T 5.42 Social Engineering

Social engineering is a method used to gain unauthorised access to information or IT systems by "listening in". Social engineering exploits human characteristics such as the willingness to help others, trust, fear, or respect for authority. Employees can be manipulated using social engineering so that they perform unauthorised tasks. A typical case of attacks carried out with the help of social engineering includes the manipulation of employees by calling them on the telephone and masquerading as one of the following persons, for example:

• a receptionist whose superior wants to do something quickly but has forgotten his password and needs it urgently now,
• an administrator who calls because of a system error, since he/she needs the user's password to eliminate the error,
• a telephone technician who wants to know some technical details, for example the telephone number of a connected modem and the settings of the modem,
• an outsider who would like to talk to Mr. X who is not available at the moment. Telling the outsider that Mr. X will be absent for three days also means telling him/her that Mr X's account will not be used and therefore will be unobserved during this time.

If asked critical questions, the inquisitive caller may say that he/she is somebody "important" or "just an assistant".

Another strategy used in systematic social engineering is to build a long-term relationship with the victim. By making numerous trivial telephone calls in advance, the attacker is able to collect information and build trust, which he/she can then exploit later.

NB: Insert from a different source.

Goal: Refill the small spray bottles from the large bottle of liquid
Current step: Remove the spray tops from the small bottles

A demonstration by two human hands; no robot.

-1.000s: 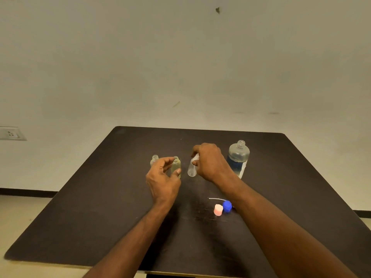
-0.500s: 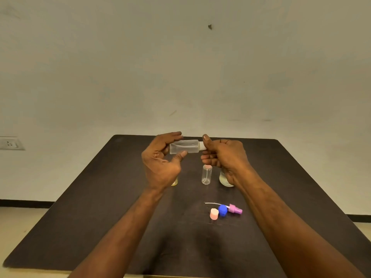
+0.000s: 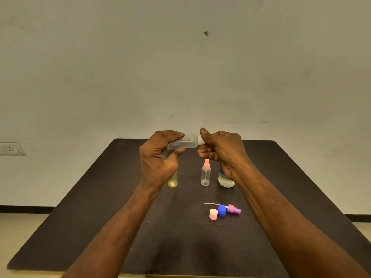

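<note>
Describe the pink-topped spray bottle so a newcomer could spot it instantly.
On the dark table, three bottles stand in a row beneath the raised hands. The middle one, the small clear spray bottle, is the only one with a pink nozzle; the yellowish bottle stands to its left.

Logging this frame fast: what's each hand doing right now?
Left hand: holds the clear bottle sideways by its body.
Right hand: grips the bottle's white cap.
</note>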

Such attacks can also be conducted in several stages by using the knowledge and techniques gained in the previous stages.

Example:

• It is much easier for an attacker if he/she succeeds in bringing the victims to call him/her on their own accord. For example, the attacker could manipulate the telephone system of the organisation targeted in such a way that all calls to the administrator are forwarded to him/her. For example, this may happen after conducting a successful social engineering attack on the telephone technician or after successfully compromising an insecurely configured telephone system from the outside. If the attacker is then able to conduct a denial-of-service attack, for example, the victim of the attack will inform the administrator of the attack. However, the victim will only be able to reach the attacker due to the manipulation of the telephone system. During normal daily business, no one would normally consider questioning the fact that the person on the other end of the line is a "real" administrator.

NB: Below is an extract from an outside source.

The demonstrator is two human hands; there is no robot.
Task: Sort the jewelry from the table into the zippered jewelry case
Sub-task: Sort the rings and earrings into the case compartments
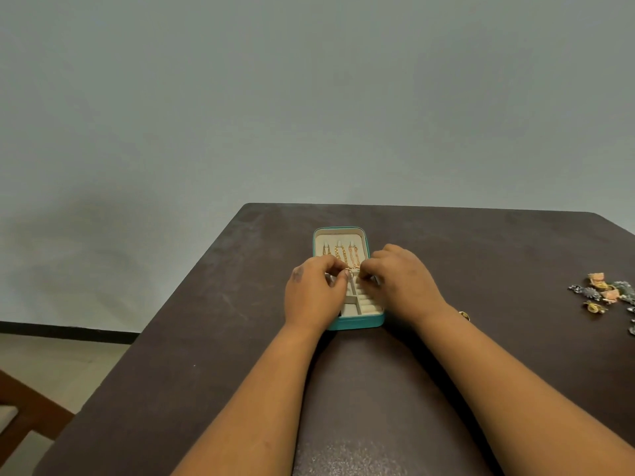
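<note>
A small gold ring [347, 271] is pinched between both hands just above the middle of the open teal jewelry case [357, 324], which lies on the dark counter [213, 304] with its long axis running away from the person. The padded ring rolls [367, 298] sit directly below and slightly nearer than the ring, so the coming move looks to be a short drop toward the person. The left hand [311, 297] and right hand [400, 280] are about equally close, fingertips curled on the ring. Gold chains [342, 253] hang in the far half. More jewelry [604, 293] lies well apart at right, partly cut off. Fingers hide the case's hinge area.
</note>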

Many users know that they are not allowed to give their passwords to anyone else. Social engineers are aware of this and therefore need to find other ways to reach their goals. Examples of this include:

• An attacker may ask the victim to execute commands or run programs the victim is not familiar with, for example to help solve an alleged problem with the IT. However, the request could contain disguised commands for changing the data access rights. The attacker may then be able to gain access to sensitive information.
• Many users use a strong password, but they use the same password for several accounts. If an attacker is running a useful network service (such as an email address system) the users need to provide authentication for, then the attacker could obtain the desired passwords and login information. Many users will use the login data for this service for other services as well.

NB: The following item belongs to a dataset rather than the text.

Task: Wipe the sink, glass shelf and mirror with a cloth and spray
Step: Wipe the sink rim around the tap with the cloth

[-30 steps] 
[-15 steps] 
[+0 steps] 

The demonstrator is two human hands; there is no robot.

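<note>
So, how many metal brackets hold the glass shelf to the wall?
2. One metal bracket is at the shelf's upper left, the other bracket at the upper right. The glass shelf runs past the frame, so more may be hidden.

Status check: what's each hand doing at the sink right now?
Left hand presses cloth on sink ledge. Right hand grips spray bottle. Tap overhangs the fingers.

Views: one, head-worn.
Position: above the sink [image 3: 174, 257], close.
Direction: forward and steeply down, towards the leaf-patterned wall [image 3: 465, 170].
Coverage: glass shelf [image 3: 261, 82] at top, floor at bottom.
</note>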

When conducting a social engineering attack, the attacker will not always be visible because there are also other versions of this type of attack where the attacker remains in the background. In many cases, the victims never even find out that they have been exploited. If this is the case, the attacker does not even have to worry about criminal prosecution and also has a source for obtaining additional information later.

The use of email and internet services offers numerous ways of obtaining information under false pretences. Once the trust of the victim is gained, it is easy for the attacker to provide the victim with an email containing an attached Trojan horse, for example. Since the victim knows the attacker and considers him/her to be trustworthy, the email and the attachment are also considered trustworthy and are then opened.

Social networks

Social networks on the internet offer a good basis for social engineering. These platforms can be used in order to obtain numerous background information about persons. The information people disclose by means of their profile may be collected and used as a basis for obtaining further information.